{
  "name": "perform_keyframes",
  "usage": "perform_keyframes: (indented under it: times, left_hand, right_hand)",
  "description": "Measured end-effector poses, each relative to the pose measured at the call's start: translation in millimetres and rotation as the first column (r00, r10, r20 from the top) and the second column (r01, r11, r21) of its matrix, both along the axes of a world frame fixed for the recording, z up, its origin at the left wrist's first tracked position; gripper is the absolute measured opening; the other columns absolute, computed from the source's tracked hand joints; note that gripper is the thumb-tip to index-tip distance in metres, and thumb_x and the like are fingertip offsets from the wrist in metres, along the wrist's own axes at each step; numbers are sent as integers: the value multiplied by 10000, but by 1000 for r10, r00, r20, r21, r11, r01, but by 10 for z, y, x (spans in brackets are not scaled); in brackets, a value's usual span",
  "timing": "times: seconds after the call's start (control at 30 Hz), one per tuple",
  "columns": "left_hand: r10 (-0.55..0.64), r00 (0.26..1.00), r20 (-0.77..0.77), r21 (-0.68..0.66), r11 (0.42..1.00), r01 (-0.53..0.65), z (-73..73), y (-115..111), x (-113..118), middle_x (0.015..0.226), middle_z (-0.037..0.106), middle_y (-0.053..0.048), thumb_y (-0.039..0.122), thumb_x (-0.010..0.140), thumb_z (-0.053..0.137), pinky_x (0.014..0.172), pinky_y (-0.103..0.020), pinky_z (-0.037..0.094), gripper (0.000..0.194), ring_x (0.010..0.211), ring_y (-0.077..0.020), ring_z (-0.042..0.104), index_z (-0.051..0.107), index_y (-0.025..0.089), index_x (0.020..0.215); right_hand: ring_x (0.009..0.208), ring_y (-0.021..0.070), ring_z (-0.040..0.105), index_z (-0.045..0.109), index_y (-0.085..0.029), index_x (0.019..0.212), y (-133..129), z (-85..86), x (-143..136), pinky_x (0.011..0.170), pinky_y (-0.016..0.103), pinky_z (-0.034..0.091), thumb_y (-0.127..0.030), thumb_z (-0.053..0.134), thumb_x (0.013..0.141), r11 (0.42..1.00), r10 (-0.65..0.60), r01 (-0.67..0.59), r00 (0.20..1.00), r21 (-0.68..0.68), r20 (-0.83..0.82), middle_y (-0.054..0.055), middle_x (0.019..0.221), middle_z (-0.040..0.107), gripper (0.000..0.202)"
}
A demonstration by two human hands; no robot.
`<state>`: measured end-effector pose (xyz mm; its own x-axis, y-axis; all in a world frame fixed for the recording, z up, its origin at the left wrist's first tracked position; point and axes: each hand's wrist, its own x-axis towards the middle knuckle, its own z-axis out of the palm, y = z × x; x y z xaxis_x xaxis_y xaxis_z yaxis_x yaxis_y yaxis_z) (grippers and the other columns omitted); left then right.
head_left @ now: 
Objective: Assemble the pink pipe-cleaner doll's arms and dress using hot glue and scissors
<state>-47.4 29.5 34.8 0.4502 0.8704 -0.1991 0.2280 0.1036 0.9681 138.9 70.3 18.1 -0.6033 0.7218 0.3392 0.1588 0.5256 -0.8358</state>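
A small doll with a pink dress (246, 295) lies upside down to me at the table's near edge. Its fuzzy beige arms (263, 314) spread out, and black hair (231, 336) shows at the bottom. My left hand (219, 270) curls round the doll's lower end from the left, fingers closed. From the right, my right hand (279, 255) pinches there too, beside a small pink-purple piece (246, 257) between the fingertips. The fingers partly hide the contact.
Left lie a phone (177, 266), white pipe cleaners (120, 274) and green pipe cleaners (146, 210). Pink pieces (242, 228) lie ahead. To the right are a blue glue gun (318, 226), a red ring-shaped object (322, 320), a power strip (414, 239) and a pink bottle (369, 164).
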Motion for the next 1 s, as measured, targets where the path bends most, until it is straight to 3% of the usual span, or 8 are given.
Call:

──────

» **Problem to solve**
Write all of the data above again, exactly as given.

» **Result for this exercise**
{
  "name": "perform_keyframes",
  "usage": "perform_keyframes: (indented under it: times, left_hand, right_hand)",
  "description": "Measured end-effector poses, each relative to the pose measured at the call's start: translation in millimetres and rotation as the first column (r00, r10, r20 from the top) and the second column (r01, r11, r21) of its matrix, both along the axes of a world frame fixed for the recording, z up, its origin at the left wrist's first tracked position; gripper is the absolute measured opening; the other columns absolute, computed from the source's tracked hand joints; note that gripper is the thumb-tip to index-tip distance in metres, and thumb_x and the like are fingertip offsets from the wrist in metres, along the wrist's own axes at each step; numbers are sent as integers: the value multiplied by 10000, but by 1000 for r10, r00, r20, r21, r11, r01, but by 10 for z, y, x (spans in brackets are not scaled); in brackets, a value's usual span",
  "timing": "times: seconds after the call's start (control at 30 Hz), one per tuple",
  "columns": "left_hand: r10 (-0.55..0.64), r00 (0.26..1.00), r20 (-0.77..0.77), r21 (-0.68..0.66), r11 (0.42..1.00), r01 (-0.53..0.65), z (-73..73), y (-115..111), x (-113..118), middle_x (0.015..0.226), middle_z (-0.037..0.106), middle_y (-0.053..0.048), thumb_y (-0.039..0.122), thumb_x (-0.010..0.140), thumb_z (-0.053..0.137), pinky_x (0.014..0.172), pinky_y (-0.103..0.020), pinky_z (-0.037..0.094), gripper (0.000..0.194), ring_x (0.010..0.211), ring_y (-0.077..0.020), ring_z (-0.042..0.104), index_z (-0.051..0.107), index_y (-0.025..0.089), index_x (0.020..0.215); right_hand: ring_x (0.009..0.208), ring_y (-0.021..0.070), ring_z (-0.040..0.105), index_z (-0.045..0.109), index_y (-0.085..0.029), index_x (0.019..0.212), y (-133..129), z (-85..86), x (-143..136), pinky_x (0.011..0.170), pinky_y (-0.016..0.103), pinky_z (-0.034..0.091), thumb_y (-0.127..0.030), thumb_z (-0.053..0.134), thumb_x (0.013..0.141), r11 (0.42..1.00), r10 (-0.65..0.60), r01 (-0.67..0.59), r00 (0.20..1.00), r21 (-0.68..0.68), r20 (-0.83..0.82), middle_y (-0.054..0.055), middle_x (0.019..0.221), middle_z (-0.040..0.107), gripper (0.000..0.202)"
}
A demonstration by two human hands; no robot.
`<state>`: measured end-effector pose (xyz mm; its own x-axis, y-axis; all in a world frame fixed for the recording, z up, its origin at the left wrist's first tracked position; point and axes: each hand's wrist, its own x-axis towards the middle knuckle, its own z-axis out of the palm, y = z × x; x y z xaxis_x xaxis_y xaxis_z yaxis_x yaxis_y yaxis_z) (grippers and the other columns omitted); left then right.
head_left @ now: 
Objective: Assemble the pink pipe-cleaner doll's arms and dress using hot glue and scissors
<state>-47.4 29.5 34.8 0.4502 0.8704 -0.1991 0.2280 0.1036 0.9681 138.9 70.3 18.1 -0.6033 0.7218 0.3392 0.1588 0.5256 -0.8358</state>
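A small doll with a pink dress (246, 295) lies upside down to me at the table's near edge. Its fuzzy beige arms (263, 314) spread out, and black hair (231, 336) shows at the bottom. My left hand (219, 270) curls round the doll's lower end from the left, fingers closed. From the right, my right hand (279, 255) pinches there too, beside a small pink-purple piece (246, 257) between the fingertips. The fingers partly hide the contact.
Left lie a phone (177, 266), white pipe cleaners (120, 274) and green pipe cleaners (146, 210). Pink pieces (242, 228) lie ahead. To the right are a blue glue gun (318, 226), a red ring-shaped object (322, 320), a power strip (414, 239) and a pink bottle (369, 164).
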Motion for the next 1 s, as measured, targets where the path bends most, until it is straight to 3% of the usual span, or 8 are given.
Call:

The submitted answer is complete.